#### [Work to complete]
For the entries that follow, state how many lines include the word "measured", giving the number and nothing else.

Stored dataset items
----
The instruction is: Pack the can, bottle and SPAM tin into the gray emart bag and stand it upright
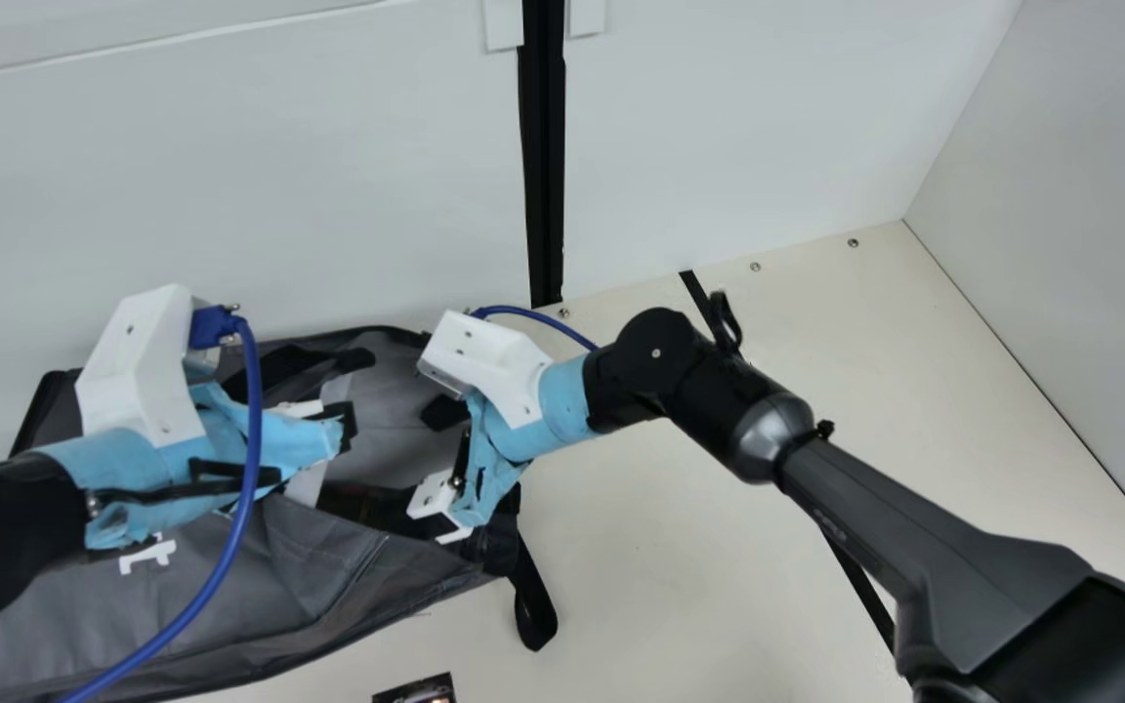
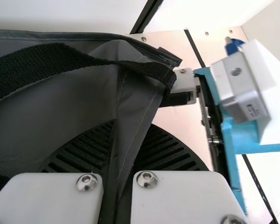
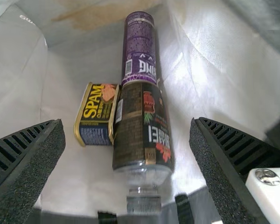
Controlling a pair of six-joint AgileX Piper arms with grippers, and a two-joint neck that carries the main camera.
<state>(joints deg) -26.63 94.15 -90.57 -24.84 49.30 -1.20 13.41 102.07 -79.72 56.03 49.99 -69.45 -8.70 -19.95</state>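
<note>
The gray emart bag (image 1: pixel 260 586) lies on its side at the left of the main view, its mouth facing the right arm. My left gripper (image 1: pixel 333 430) is over the bag; in the left wrist view its fingers (image 2: pixel 115 186) are shut on a fold of gray bag fabric (image 2: pixel 135 107). My right gripper (image 1: pixel 438 457) is at the bag's mouth; in the right wrist view it (image 3: pixel 128 140) stands open, holding nothing. Inside, on the silvery lining, lie the purple can (image 3: pixel 140 51), the dark bottle (image 3: pixel 142 126) with its cap towards the opening, and the SPAM tin (image 3: pixel 98 114) beside the bottle.
A black strap (image 1: pixel 535 605) hangs out of the bag's right end onto the cream table (image 1: pixel 680 547). A small dark printed item (image 1: pixel 421 689) shows at the main view's bottom edge. White walls (image 1: pixel 230 195) stand close behind the bag. The two grippers are near each other.
</note>
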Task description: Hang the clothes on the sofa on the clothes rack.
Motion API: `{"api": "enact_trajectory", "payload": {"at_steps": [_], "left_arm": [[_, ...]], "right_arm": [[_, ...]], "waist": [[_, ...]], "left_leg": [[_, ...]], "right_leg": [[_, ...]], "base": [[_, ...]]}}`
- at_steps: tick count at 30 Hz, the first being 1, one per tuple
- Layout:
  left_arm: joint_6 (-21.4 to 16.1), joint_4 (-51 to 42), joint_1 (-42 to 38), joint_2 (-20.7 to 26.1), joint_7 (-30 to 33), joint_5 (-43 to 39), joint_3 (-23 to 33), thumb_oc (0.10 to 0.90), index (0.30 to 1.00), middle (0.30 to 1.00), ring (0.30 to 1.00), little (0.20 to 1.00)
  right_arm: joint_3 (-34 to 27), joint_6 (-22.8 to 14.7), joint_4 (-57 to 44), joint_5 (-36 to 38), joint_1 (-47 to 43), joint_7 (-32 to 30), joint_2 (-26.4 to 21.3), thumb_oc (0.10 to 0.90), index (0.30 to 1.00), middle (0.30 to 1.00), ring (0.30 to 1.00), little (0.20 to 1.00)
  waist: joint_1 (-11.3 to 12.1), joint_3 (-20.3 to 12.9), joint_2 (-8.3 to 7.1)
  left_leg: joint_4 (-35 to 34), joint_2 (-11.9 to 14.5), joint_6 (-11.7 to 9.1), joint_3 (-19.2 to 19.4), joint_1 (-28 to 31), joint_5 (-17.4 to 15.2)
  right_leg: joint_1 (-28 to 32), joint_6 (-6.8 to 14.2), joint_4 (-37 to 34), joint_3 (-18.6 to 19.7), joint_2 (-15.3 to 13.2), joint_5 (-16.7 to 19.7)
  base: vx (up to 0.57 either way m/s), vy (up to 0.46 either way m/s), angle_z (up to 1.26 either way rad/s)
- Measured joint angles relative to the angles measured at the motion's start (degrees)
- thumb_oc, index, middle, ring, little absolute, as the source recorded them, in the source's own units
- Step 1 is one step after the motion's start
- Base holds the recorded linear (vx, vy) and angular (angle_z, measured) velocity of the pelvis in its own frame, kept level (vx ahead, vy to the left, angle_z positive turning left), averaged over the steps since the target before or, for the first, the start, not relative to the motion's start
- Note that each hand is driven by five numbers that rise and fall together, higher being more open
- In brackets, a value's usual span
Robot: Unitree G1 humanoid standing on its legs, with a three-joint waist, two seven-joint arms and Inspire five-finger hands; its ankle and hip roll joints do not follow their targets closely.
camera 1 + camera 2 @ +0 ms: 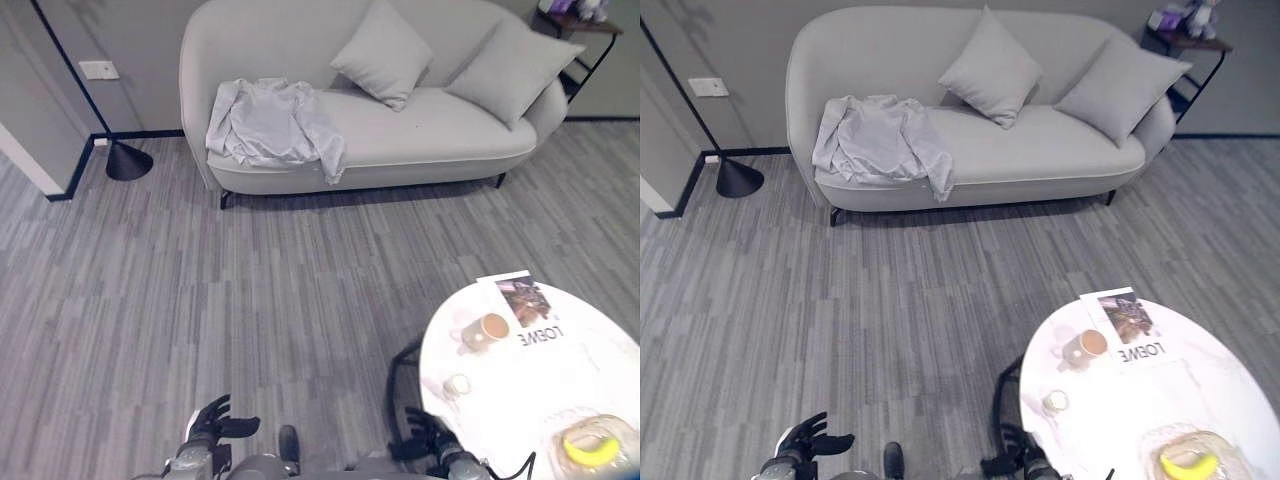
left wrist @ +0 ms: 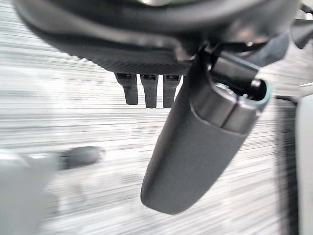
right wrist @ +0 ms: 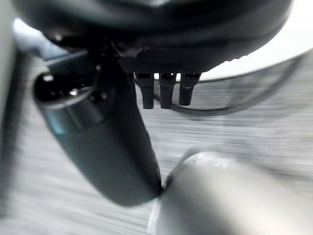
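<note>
I see open grey floor (image 1: 250,290) running from my near edge to the far sofa (image 1: 420,150), nothing lying on it. On my near right the round white table (image 1: 560,380) crowds the right robot hand (image 1: 425,435), just beside its rim. The left robot hand (image 1: 215,425) has floor all around. A floor lamp base (image 1: 128,160) stands far left beside the sofa.
</note>
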Motion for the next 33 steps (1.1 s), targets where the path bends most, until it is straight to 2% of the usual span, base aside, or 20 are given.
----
#### [Answer to this problem]
2